▶ _TASK TO COMPLETE_:
Could you set down exactly the lines in the records below between the line holding "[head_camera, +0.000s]" and the line holding "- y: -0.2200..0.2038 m", inclusive?

▶ _Saved entries_:
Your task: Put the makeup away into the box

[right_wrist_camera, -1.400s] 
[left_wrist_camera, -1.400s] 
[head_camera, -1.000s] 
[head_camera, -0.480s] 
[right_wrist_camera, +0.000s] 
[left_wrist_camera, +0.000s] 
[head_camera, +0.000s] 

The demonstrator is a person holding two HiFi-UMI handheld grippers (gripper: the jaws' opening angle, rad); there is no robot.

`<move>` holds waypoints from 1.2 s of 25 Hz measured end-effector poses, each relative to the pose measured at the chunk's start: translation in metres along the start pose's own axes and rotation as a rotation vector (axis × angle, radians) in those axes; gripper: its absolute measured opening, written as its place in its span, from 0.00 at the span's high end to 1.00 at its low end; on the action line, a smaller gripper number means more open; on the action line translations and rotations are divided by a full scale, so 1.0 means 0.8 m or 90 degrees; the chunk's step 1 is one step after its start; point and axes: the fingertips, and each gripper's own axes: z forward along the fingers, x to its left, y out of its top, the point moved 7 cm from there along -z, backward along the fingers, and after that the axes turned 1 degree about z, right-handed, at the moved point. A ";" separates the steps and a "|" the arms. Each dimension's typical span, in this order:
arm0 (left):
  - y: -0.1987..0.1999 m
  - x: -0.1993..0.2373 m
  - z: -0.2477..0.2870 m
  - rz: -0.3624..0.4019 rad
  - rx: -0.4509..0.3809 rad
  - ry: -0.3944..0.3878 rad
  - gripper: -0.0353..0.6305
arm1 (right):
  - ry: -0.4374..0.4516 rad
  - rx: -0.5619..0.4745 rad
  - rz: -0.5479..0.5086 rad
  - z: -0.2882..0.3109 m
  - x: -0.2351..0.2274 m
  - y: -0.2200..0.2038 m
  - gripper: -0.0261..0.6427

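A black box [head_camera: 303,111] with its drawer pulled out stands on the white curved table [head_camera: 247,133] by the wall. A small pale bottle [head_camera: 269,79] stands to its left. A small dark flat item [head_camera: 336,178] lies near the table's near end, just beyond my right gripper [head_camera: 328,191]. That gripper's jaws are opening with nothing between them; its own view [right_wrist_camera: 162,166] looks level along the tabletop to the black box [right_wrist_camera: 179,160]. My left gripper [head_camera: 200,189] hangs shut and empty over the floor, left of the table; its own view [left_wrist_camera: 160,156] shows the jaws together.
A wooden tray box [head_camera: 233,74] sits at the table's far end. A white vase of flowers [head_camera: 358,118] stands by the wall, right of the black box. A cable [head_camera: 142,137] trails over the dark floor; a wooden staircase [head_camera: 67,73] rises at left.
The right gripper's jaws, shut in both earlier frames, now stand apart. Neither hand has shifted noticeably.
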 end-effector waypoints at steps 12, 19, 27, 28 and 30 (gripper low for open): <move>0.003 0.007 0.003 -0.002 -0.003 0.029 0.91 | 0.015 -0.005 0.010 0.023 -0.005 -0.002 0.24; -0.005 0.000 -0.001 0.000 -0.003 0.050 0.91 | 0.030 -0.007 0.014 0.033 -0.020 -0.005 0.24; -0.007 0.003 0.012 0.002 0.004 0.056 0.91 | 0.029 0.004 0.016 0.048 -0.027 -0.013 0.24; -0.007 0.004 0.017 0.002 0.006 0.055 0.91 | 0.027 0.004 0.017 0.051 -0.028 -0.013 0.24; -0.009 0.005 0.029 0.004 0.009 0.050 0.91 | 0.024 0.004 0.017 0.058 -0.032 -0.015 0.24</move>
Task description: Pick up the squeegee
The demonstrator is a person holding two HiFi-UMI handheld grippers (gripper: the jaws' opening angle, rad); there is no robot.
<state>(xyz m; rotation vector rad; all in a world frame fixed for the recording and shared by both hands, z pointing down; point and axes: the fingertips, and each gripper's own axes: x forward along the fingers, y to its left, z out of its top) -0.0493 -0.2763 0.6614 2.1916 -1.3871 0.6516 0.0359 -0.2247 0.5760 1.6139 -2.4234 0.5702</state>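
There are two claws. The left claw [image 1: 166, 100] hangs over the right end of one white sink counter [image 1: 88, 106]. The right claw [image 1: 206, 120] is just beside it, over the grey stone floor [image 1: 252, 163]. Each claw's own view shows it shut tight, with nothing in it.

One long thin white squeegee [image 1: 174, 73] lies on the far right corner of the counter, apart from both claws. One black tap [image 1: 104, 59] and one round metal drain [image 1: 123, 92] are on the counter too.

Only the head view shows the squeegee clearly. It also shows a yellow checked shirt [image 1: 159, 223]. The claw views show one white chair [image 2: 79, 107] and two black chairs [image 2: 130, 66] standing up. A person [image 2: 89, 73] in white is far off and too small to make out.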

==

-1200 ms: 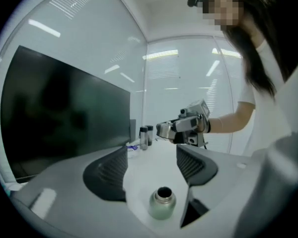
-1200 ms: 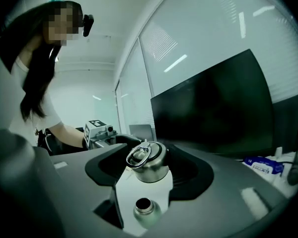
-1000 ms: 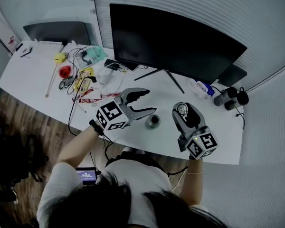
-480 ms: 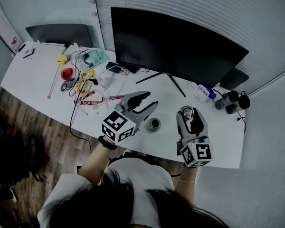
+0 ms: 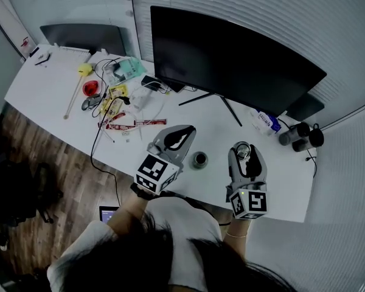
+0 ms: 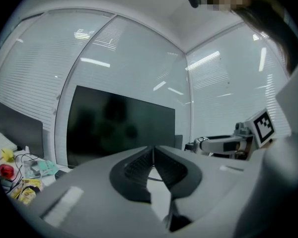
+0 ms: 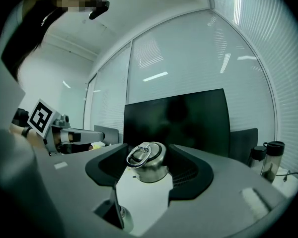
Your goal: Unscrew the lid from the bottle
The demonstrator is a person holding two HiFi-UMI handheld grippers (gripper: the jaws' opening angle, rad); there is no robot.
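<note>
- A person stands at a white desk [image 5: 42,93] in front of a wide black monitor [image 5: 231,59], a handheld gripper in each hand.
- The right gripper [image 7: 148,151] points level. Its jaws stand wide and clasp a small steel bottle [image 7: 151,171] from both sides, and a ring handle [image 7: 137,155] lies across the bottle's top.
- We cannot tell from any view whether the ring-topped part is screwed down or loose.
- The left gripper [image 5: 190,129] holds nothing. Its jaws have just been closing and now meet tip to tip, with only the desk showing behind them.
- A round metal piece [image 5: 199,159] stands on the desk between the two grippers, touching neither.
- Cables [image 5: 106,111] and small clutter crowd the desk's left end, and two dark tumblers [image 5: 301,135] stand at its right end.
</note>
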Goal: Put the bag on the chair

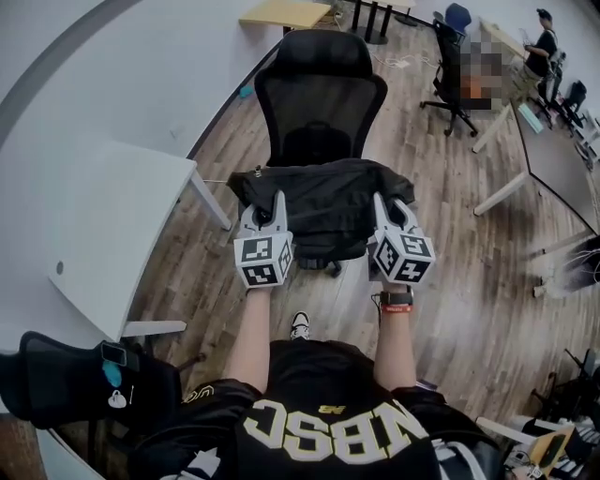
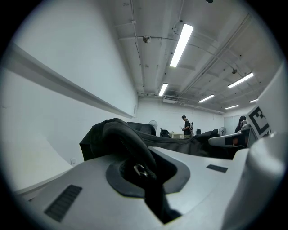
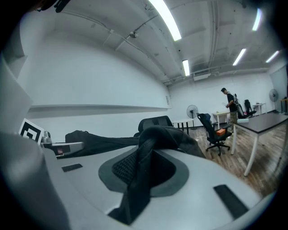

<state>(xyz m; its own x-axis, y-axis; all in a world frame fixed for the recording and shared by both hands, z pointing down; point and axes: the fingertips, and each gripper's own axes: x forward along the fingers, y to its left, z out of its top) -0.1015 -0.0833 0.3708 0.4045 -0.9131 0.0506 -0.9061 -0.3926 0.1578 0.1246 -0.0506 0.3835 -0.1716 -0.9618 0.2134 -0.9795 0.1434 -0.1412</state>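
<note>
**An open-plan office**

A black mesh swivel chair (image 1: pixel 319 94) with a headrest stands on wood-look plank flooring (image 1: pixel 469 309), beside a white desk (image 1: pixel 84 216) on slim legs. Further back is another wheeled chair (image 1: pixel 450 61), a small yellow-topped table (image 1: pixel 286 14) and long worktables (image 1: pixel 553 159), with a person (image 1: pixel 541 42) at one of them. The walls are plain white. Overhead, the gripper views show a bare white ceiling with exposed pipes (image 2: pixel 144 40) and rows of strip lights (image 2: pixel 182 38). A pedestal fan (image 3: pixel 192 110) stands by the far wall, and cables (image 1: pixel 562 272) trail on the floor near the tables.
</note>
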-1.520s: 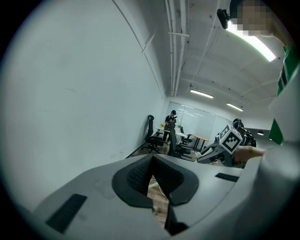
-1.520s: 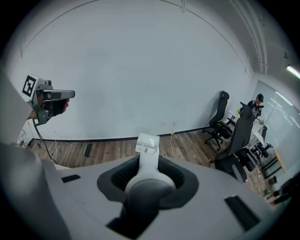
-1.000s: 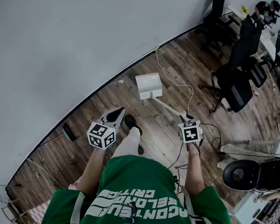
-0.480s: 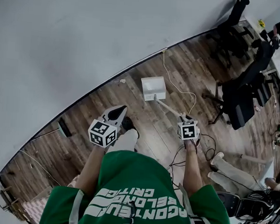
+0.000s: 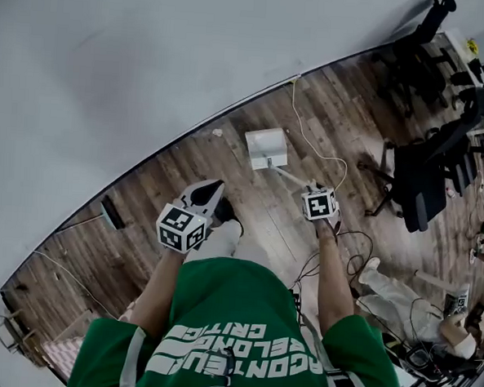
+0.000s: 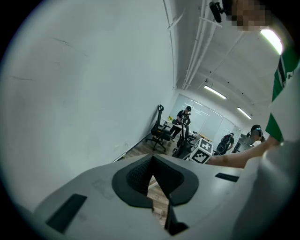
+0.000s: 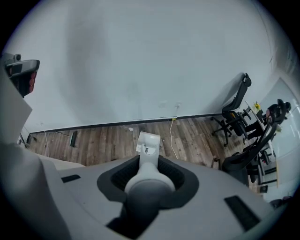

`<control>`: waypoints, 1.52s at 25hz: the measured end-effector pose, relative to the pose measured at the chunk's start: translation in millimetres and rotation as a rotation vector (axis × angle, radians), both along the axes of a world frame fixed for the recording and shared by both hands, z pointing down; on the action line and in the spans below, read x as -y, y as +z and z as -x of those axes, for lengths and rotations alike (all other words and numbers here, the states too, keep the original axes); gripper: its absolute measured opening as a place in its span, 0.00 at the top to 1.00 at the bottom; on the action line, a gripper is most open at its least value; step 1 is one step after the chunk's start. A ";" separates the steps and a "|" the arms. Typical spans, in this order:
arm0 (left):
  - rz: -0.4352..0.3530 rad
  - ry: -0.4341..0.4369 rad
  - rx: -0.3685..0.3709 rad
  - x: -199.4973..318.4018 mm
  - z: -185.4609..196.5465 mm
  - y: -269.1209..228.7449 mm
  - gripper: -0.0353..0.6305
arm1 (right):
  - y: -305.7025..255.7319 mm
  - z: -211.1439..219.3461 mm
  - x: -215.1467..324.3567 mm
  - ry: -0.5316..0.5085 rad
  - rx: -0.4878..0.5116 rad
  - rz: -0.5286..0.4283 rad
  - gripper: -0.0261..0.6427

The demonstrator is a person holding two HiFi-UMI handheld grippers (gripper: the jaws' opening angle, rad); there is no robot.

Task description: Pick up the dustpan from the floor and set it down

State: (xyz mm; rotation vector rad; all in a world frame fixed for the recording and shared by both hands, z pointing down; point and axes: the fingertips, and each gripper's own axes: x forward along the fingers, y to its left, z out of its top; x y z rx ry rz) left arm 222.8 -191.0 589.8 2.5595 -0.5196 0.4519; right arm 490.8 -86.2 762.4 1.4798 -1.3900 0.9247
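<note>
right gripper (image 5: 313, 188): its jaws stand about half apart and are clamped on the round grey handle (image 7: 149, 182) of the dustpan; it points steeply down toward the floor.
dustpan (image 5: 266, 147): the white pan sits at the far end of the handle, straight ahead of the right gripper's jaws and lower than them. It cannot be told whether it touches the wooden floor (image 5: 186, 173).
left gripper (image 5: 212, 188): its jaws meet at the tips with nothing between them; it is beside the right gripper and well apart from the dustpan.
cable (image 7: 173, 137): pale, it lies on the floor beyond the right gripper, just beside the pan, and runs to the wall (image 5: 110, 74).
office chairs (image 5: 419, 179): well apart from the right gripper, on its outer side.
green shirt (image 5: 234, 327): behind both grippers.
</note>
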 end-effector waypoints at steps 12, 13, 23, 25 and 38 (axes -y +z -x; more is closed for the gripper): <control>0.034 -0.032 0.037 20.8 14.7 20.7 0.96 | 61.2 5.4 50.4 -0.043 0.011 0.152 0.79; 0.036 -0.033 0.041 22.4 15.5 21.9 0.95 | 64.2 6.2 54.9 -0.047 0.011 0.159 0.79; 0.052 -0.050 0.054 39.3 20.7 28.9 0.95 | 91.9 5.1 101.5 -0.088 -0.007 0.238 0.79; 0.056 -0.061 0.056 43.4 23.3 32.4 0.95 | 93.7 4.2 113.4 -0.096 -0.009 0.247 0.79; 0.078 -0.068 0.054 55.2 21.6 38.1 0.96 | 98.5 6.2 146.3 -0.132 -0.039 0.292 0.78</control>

▶ _ANSWER AREA_:
[head_camera, +0.000s] 

The demonstrator is a person holding two HiFi-UMI handheld grippers (gripper: the jaws' opening angle, rad); there is no robot.

`<move>` holds waypoints from 1.2 s of 25 Hz measured end-effector poses, each relative to the pose measured at the chunk's start: translation in metres along the start pose's own axes and rotation as a rotation vector (axis × angle, radians) in those axes; gripper: its absolute measured opening, written as its place in its span, from 0.00 at the span's high end to 1.00 at its low end; on the action line, a smaller gripper number means more open; on the action line translations and rotations are divided by a full scale, so 1.0 means 0.8 m or 90 degrees; the chunk's step 1 is one step after its start; point and axes: the fingertips, and each gripper's own axes: z forward along the fingers, x to its left, y out of its top, the point moved 7 cm from there along -z, backward along the fingers, and after that the axes turned 1 degree about z, right-handed, at the moved point. A ";" separates the steps and a "|" the arms. Each dimension's typical span, in this order:
arm0 (left):
  - y: -0.1987..0.1999 m
  - x: -0.1993..0.2373 m
  - z: -0.2477..0.2870 m
  - rz: -0.3624..0.4019 rad
  - rx: -0.4509..0.3809 rad
  - ry: -0.3944..0.3878 rad
  - gripper: -0.0353..0.6305
arm1 (right):
  - ry: -0.4374..0.4516 rad
  - rx: -0.5619..0.4745 rad
  - rz: -0.5479..0.5086 rad
  - z: -0.2882..0.3109 m
  - x: -0.2351..0.2274 m
  - y: -0.2200..0.2038 m

That covers the exercise completely.